Pingree and Collins, both prominent appropriators, helped secure $17.1 million in the fiscal 2022 omnibus spending bill to help Maine lobstermen deal with the NOAA rule’s impacts.
Anger at California aquarium
Leaders in other states are also concerned about rules to protect the whales. GOP senators from South Carolina, North Carolina and Florida expressed concern this month about a NOAA proposal to prevent boats from hitting the animals. Maine lawmakers asked NOAA to pursue such rules.
“Rather than solely focusing on lobstermen and their gear, NOAA must account for the myriad of risks posed by big vessels in our waters,” Pingree said in 2020. “Ship strikes are a serious hazard for the right whale, and NOAA must answer as to why they have neglected to hold shipping vessels and cruise lines accountable for endangering the right whale.”

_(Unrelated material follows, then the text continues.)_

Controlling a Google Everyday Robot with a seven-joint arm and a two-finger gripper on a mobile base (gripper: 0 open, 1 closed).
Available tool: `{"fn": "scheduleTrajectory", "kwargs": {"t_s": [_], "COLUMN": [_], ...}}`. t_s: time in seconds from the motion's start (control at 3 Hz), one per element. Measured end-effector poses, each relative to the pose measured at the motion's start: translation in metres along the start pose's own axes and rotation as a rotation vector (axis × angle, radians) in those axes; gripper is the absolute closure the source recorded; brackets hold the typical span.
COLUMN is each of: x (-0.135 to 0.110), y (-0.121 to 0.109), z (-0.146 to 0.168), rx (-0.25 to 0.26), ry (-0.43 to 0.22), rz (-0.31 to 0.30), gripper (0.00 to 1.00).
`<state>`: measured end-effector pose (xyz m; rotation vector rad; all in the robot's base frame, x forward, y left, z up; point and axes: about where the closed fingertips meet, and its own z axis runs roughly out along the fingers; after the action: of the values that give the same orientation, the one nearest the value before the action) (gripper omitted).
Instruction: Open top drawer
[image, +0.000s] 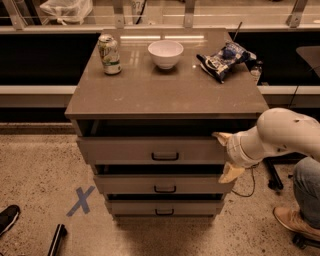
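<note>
Working gripper (226, 154), jaws spread, at 3 o'clock end of top drawer (145, 150), well off handle (165, 156); likely risking slip-off or drawer racking askew under off-centre pull.

Dim, with a warm amber-brown cast all over. Brightest at the far side, lit from beyond the rail, with a pale streak of glare across the far part of the cabinet top (165, 95) behind the bowl (165, 52) and the can (109, 54). Deep black in the gap above the top drawer (125, 150) and under each drawer front. Pale cream against that shade: the gripper (226, 155), at the top drawer's right end. Soft dark shadow on the floor (40, 165) at the cabinet's near foot.
</note>
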<state>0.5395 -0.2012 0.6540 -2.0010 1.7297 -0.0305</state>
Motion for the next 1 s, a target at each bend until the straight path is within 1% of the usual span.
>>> {"fn": "scheduleTrajectory", "kwargs": {"t_s": [0.33, 0.67, 1.0], "x": [-0.004, -0.005, -0.01], "y": [0.012, 0.023, 0.038], "z": [-0.001, -0.008, -0.017], "rx": [-0.032, -0.053, -0.074], "ry": [-0.004, -0.019, -0.038], "rz": [0.001, 0.006, 0.018], "gripper": [0.3, 0.35, 0.37]}}
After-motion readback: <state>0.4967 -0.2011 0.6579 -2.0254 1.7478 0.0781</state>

In recent weeks, Maine lawmakers proposed denying federal aid to the Monterey Bay Aquarium after its Seafood Watch last month placed the U.S. lobster fishery on its “Red List,” urging consumers and businesses to avoid buying the crustacean to save the right whales.

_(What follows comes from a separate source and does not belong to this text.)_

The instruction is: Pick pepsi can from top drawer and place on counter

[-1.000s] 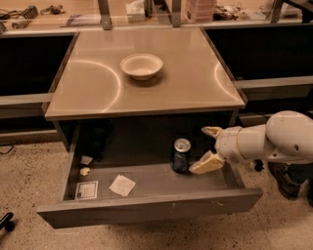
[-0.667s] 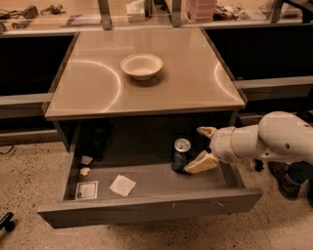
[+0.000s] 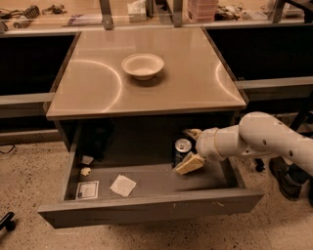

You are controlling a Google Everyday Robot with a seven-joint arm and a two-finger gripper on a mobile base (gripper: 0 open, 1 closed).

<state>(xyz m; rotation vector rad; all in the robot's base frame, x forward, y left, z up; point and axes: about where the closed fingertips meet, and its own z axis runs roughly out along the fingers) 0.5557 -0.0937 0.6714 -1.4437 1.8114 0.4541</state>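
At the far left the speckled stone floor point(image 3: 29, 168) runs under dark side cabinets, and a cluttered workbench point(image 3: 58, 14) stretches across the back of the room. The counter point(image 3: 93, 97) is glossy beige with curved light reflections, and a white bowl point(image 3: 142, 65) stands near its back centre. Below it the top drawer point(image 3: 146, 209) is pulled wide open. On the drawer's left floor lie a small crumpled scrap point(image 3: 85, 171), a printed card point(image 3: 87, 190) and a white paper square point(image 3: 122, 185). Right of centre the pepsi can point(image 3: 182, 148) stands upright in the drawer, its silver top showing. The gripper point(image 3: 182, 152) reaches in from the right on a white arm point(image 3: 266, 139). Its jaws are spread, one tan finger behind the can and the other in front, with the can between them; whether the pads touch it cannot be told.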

In a letter to the aquarium’s board of directors, King, Collins, Pingree, Rep. Jared Golden (D) and Gov. Janet Mills (D) called the move “a reckless piece of activism” and said it had been done with “scant evidence.”
Earlier this month, King and Golden teamed up on the “Red Listing Monterey Bay Aquarium Act,” introducing bills in both the House and Senate — H.R. 9150 and S. 5067 — that would prohibit the California-based aquarium from receiving any federal funding.
“Institutions like Monterey Bay Aquarium that claim to be scientific but openly flout available science and data should not receive taxpayer funds — it’s that simple,” said Golden, sponsor of the House bill and one of the chamber’s most moderate members.
Golden’s Republican opponent, former Rep. Bruce Poliquin, seized on the issue during a congressional debate, urging Golden to return a $667 donation that he received in 2020 from Julie Packard, the executive director of the nonprofit aquarium.
The issue has also figured prominently in statewide races, with both Mills and Paul LePage, the Republican candidate for governor, criticizing NOAA.
And last week a group of 120 Republicans running for state House and Senate seats called for the ouster of Democratic Attorney General Aaron Frey, irked that he had not moved to have the state sue NOAA over the lobster regulations.
Last month a federal judge in Washington, D.C., upheld the new rules. But the Maine Lobstermen’s Association got a glimmer of good news last week when the U.S. Court of Appeals for the District of Columbia Circuit granted the lobstermen an expedited appeal (Greenwire, Oct. 20).